The recent centennial of Rosa Parks’ birth evoked for me a lesser known but also highly influential woman of the civil rights movement. South Carolina native Septima Clark has been called “Freedom’s Teacher” because of her role in educating others for action, and her example remains relevant today. I became taken with her story through a 2008 exhibit at the Cincinnati Museum Center called Freedom’s Sisters highlighting 20 African-American women from the 18th century to the present who worked for equality. Born in 1898, Septima knew from an early age that she wanted to be a teacher, primarily to help her family financially but it clearly was a calling for which she had a gift. After teaching on remote coastal islands and then public schools, her career took a significant turn in 1956 when she was dismissed from her position in Charleston public schools for refusing to cease her involvement in the National Association for the Advancement of Colored People (NAACP).
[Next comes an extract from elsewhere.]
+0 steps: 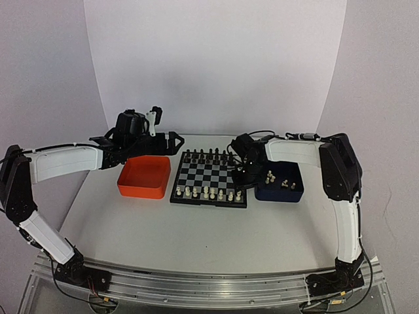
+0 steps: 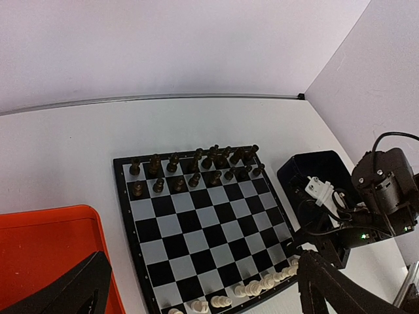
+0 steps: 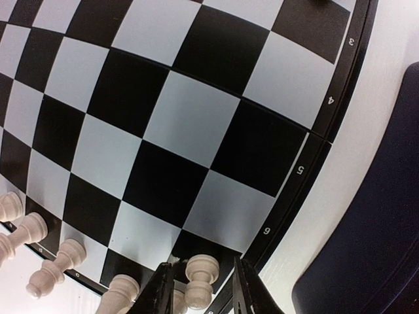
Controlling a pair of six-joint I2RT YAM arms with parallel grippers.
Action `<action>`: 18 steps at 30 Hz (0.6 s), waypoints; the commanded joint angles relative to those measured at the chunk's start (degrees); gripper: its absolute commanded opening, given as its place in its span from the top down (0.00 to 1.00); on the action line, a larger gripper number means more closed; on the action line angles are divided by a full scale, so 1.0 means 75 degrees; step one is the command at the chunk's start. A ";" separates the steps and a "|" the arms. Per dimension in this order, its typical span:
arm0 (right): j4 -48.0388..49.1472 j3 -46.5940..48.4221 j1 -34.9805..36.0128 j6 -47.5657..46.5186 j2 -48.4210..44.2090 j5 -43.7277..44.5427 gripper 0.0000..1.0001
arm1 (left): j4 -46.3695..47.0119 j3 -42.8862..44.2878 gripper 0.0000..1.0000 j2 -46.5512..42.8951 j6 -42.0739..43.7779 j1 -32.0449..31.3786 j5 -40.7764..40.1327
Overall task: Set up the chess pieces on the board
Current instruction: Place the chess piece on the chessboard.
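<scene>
Resting on white tabletop (image 1: 163, 229), board (image 1: 211, 174) w/ chess pieces (image 1: 204, 192), white backdrop (image 1: 216, 65)

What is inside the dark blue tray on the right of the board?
A few cream-white chess pieces are in the dark blue tray. The right arm covers its left part, so more may lie there.

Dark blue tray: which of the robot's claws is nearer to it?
Right. The right claw sits at the board's near right corner, beside the blue tray; the left claw hangs past the board's far left corner, by the orange tray.
</scene>
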 commanded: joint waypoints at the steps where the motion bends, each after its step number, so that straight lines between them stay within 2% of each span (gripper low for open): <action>1: -0.0045 0.0301 0.0039 0.0067 -0.0225 0.0063 0.69 | 0.0266 0.0170 0.00 -0.0033 -0.0004 0.0035 0.0079; 6: -0.0015 0.0475 0.0040 0.0125 -0.0680 0.0032 0.61 | 0.0383 0.0151 0.00 -0.0013 -0.0066 0.0035 0.0148; 14: 0.0167 0.0473 -0.0014 0.0118 -0.1831 0.0776 0.27 | 0.0529 0.0190 0.00 0.0001 -0.0075 0.0047 0.0182; 18: 0.0184 0.0179 -0.0447 0.0176 -0.2212 0.1173 0.23 | 0.0524 0.0242 0.00 0.0005 -0.0022 0.0044 0.0179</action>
In a move to diminish the NAACP, in 1955 the legislature had joined other southern states in passing a law forbidding any state or city employee to belong.
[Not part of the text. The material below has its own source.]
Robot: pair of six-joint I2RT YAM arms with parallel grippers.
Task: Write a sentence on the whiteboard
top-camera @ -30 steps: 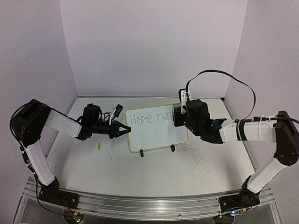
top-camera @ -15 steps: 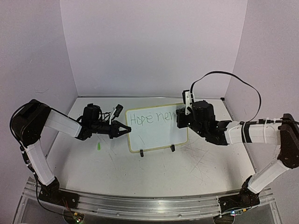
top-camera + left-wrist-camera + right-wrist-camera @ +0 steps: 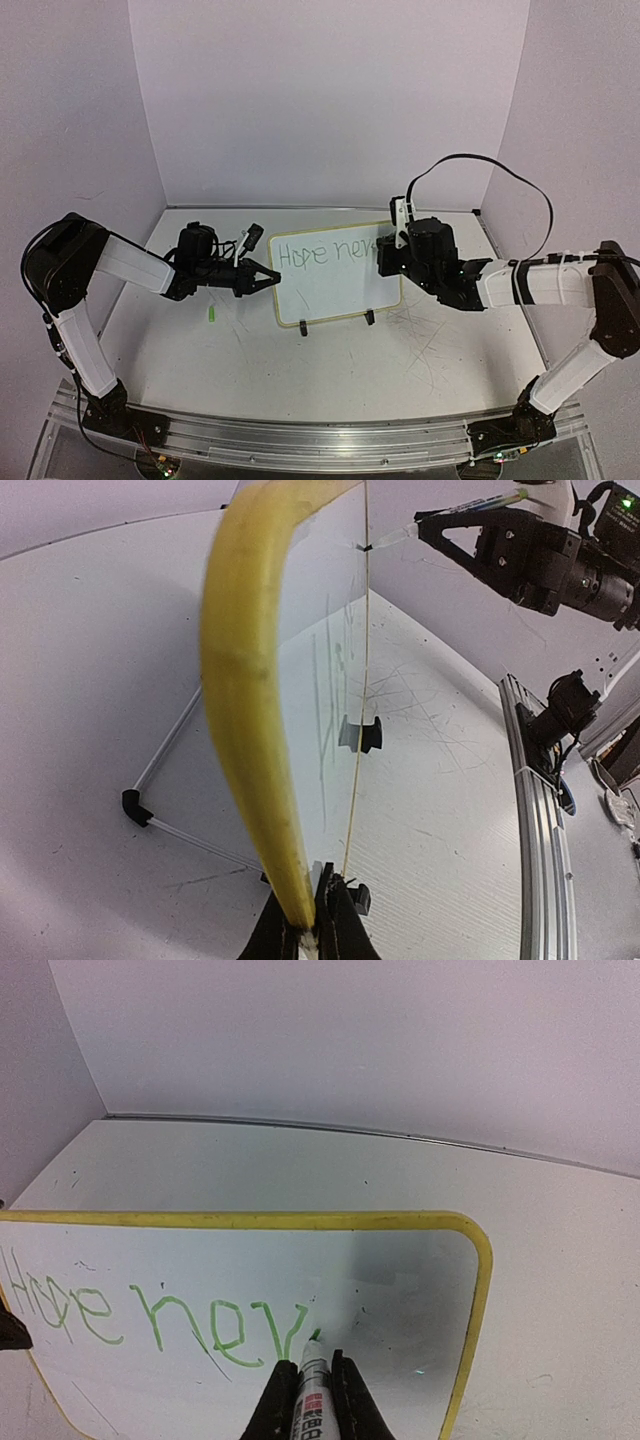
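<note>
On the table (image 3: 330, 370), left jaws clamp the yellow-rimmed whiteboard (image 3: 330, 285); right jaws grip marker (image 3: 313, 1385).

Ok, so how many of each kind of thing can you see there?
robot hands: 2 (left hand, right hand)
whiteboard: 1
marker: 1
black clip feet: 2
small green piece lying loose: 1
Total: 7
</note>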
Soon after, she was invited to become the director of workshops at the Highlander Folk School, a unique enterprise in Tennessee where she had previously taken and taught summer courses. From its founding in 1932 Highlander focused on organizing workers throughout the south and opposed segregation in the labor movement as early as 1944, a commitment which made the school an important incubator for the civil rights movement. It was a rare place in the south where blacks and whites could meet and eat together, including sharing dorm and bathroom facilities, a situation that required adjustment on both sides it was so unheard of (and illegal). Rosa Parks attended a workshop at Highlander led by Septima Clark the summer before she refused to give up her seat on the bus. Parks was so shy and reserved that when she took that bold step, Septima was amazed.
In the late 1950s and early 1960s, Highlander’s efforts to increase voting by black people led to the creation of Citizenship Schools throughout the south. It was Septima’s practical thinking that led to these schools, because she realized that people could not just be registered to vote but had to learn the reading and writing skills that were required by voting laws intended to disenfranchise them. This involved recruiting and training teachers for local areas. Following her keen instincts, Septima adapted the approach based on listening to people. Citizenship Schools came to encompass teaching people about government, empowering them to advocate for change in their local communities.
“I found I could say nothing to those people, and no teacher as a rule could speak to them. We had to let them talk to us and say to us whatever they wanted to say. When we got through listening to them, we would let them know that we felt that they were right according to the kind of thing that they had in their mind, but according to living in this world there were other things they needed to know. We wanted to know if they were willing to listen to us, and they decided that they wanted to listen to us.”
As a result of her work, thousands of people were educated about citizenship, important groundwork for the civil rights movement. Her memoir recounts several instances of confrontation with law enforcement and others who opposed their work, yet she was never afraid, for which she credits the example of her firm and resolute mother, but she also observed how others overcame fear through the process of becoming educated and joining with others in the cause.
“Bullets could have gotten me, but somehow or other they didn’t. I felt very good about going, about talking to people. I knew that people had gotten to the place where they saw the type of meanness that was being shown throughout their little towns. They hadn’t noticed it before, but now they were ready from within to do something about it.” [emphasis added]
The title of Septima’s memoir comes from this highlighted phrase, and I am struck by it. External circumstances alone do not prompt resistance, but there’s an inner aspect that impels the action. Rosa Parks became ready from within to protest segregation on buses. Martin Luther King’s biography indicates such a process occurred for him as a result of his pastorate. And it appears to be happening more and more among Catholics. Women have taken it upon themselves to become ordained. Maryknoll Father Ray Bourgeois has been dismissed from his order and the priesthood rather than recant his support for women’s ordination. Most recently, I am very touched by the courage of Cincinnati teacher Mike Moroski who is accepting being fired from his position as director of student life at a Catholic high school rather than be silenced from expressing his support for same-sex marriage. The same was true for the prophet Isaiah in yesterday’s first reading. After the angel touched his lip, his response to God became, “Here I am, send me!”